You simply cannot go to the Great Barrier Reef without putting on a snorkel or a Scuba tank.
The beauty on the surface is incredible but underneath the surface of the water is where you will discover a different world. No aquarium or movie can prepare you for what can be seen and experienced beneath the surface. Below the choppy waves and salt spray of the surface is a world of calm blue twilight. As you swim along the reef wall with the fish and coral on one side and the deep blue on the other the sensation is what I imagine flying would be like.
I haven’t been snorkelling in a long time and the first time I got in to the water this trip I felt a little claustrophobic with the mask on but after a few moments calming myself and breathing deeply and slowly I began to enjoy myself. I was easily distracted by the schools of fish swimming around me and the dancing light below.
The abundance of life in the water is inspiring. We city boys don’t often get to see just how much life there is out in the wild. Seeing fish and animals in tanks and cages can never compare to seeing them in the wild. The fish it seemed were completely at ease around the splashing humans and were quite happy to come within arms reach.
The first thing you notice are the colours. My GoPro while handy for snaps couldn’t do justice to what I saw. The fish were all colours of the rainbow and beautiful to look at. Great schools of silver swirled around us like tornadoes.
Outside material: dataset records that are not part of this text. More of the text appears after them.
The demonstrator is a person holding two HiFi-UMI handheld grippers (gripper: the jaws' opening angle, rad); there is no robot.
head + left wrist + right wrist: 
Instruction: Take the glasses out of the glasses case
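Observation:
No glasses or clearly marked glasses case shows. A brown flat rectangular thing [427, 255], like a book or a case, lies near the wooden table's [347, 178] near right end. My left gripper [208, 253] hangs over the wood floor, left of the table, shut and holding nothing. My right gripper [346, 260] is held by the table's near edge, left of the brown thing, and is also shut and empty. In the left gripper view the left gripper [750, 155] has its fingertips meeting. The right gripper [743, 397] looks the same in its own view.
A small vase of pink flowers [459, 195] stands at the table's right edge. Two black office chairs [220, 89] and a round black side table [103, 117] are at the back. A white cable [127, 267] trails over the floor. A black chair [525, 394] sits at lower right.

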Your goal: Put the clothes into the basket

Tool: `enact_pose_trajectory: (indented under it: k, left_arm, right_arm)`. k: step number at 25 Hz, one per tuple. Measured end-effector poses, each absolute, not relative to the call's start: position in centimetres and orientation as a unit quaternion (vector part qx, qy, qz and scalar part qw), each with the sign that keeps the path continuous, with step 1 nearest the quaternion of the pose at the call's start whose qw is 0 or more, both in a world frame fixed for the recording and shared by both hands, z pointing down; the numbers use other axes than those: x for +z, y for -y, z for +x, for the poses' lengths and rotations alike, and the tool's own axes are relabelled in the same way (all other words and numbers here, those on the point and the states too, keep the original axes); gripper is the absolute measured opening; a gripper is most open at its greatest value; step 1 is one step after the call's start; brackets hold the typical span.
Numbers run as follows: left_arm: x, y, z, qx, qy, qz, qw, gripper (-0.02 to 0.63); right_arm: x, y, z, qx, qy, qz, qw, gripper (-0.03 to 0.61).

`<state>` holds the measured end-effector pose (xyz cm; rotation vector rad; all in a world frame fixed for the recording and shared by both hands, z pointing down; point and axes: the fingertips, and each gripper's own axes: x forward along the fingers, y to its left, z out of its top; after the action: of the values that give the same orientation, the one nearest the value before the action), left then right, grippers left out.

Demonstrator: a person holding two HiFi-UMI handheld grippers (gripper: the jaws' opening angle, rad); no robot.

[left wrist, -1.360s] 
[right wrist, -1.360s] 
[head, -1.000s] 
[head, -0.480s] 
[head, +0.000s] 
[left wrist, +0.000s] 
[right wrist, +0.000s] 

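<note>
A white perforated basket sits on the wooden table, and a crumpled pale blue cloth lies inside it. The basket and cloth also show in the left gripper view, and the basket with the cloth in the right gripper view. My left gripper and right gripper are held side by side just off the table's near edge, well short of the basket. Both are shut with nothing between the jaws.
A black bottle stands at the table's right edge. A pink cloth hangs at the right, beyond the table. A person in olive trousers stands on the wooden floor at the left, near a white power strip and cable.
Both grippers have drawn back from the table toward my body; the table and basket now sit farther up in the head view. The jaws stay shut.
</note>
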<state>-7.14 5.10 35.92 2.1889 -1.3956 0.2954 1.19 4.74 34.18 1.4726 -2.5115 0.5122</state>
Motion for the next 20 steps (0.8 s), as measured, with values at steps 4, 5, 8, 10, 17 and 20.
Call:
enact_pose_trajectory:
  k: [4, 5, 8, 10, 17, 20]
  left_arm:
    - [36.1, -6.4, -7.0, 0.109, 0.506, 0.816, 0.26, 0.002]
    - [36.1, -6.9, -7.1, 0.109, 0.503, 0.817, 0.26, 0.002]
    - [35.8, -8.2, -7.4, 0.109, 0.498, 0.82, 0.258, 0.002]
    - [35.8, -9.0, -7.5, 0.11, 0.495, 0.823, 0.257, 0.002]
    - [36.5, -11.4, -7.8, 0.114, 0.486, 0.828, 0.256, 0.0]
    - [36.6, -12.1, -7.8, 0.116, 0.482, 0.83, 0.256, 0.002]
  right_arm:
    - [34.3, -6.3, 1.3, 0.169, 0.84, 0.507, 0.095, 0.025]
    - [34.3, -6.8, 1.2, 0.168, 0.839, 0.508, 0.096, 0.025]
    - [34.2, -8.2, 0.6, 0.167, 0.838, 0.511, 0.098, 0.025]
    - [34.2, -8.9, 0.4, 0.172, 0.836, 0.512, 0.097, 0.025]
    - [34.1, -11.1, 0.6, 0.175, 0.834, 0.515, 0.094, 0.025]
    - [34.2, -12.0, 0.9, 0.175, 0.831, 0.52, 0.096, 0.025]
The chance to make my first Scuba dive was one I decided not to pass up. I wasn’t keen on it in the beginning because of my initial discomfort snorkelling. The SMOKING HOT dive instructor and Jay convinced me to give it a go.
The first step was to put all the gear on. Starting with the weight belt and then the tank. The gear is quite heavy on land even after smashing it at the gym for two months it caught me by surprise. The next step is to kneel in the water and get used to the sensation of breathing through the mask. You have to breath more deeply than normal and the claustrophobic feeling came back again but went away quickly and easily as I calmed myself.
Next we sat on the edge of the Pontoon looking out in to the deep blue. You can’t see the bottom and the enveloping blue is scary and exciting all at the same time. Then the instructor takes you by the hand and you swim off the platform.
It is an amazing feeling.
At first there is nothing but blue and a few fish all around. You don’t really know how deep you are but it looks like only a few meters. You breath heavily but slowly calm down as you get used to the sensation. Then slowly out of the blue a buoy appears. Somebody has scratched the word RELAX in to the algae.
Then it gets really awesome.
Those silver things aren’t bubbles, they’re fish. Everywhere around you fish, they swirl and dart around. I felt like a lumbering freight train under the water compared to them as they swam and danced in the current.
Eventually sensing that we were confident and at ease the instructor let go of us and we were free to follow him and explore. He pointed out coral that grabbed at our fingers and others that changed colour when we touched them. We saw fish of every type and colour and went down to a depth of almost 60 ft.
It was the highlight of my trip and an experience I will take with me for the rest of my life. I’m glad that I was convinced to go and it’s just another example of how discomfort is a good indicator that we are on the verge of something new and something that will help us to grow.
A good reminder to push ourselves and experience new things.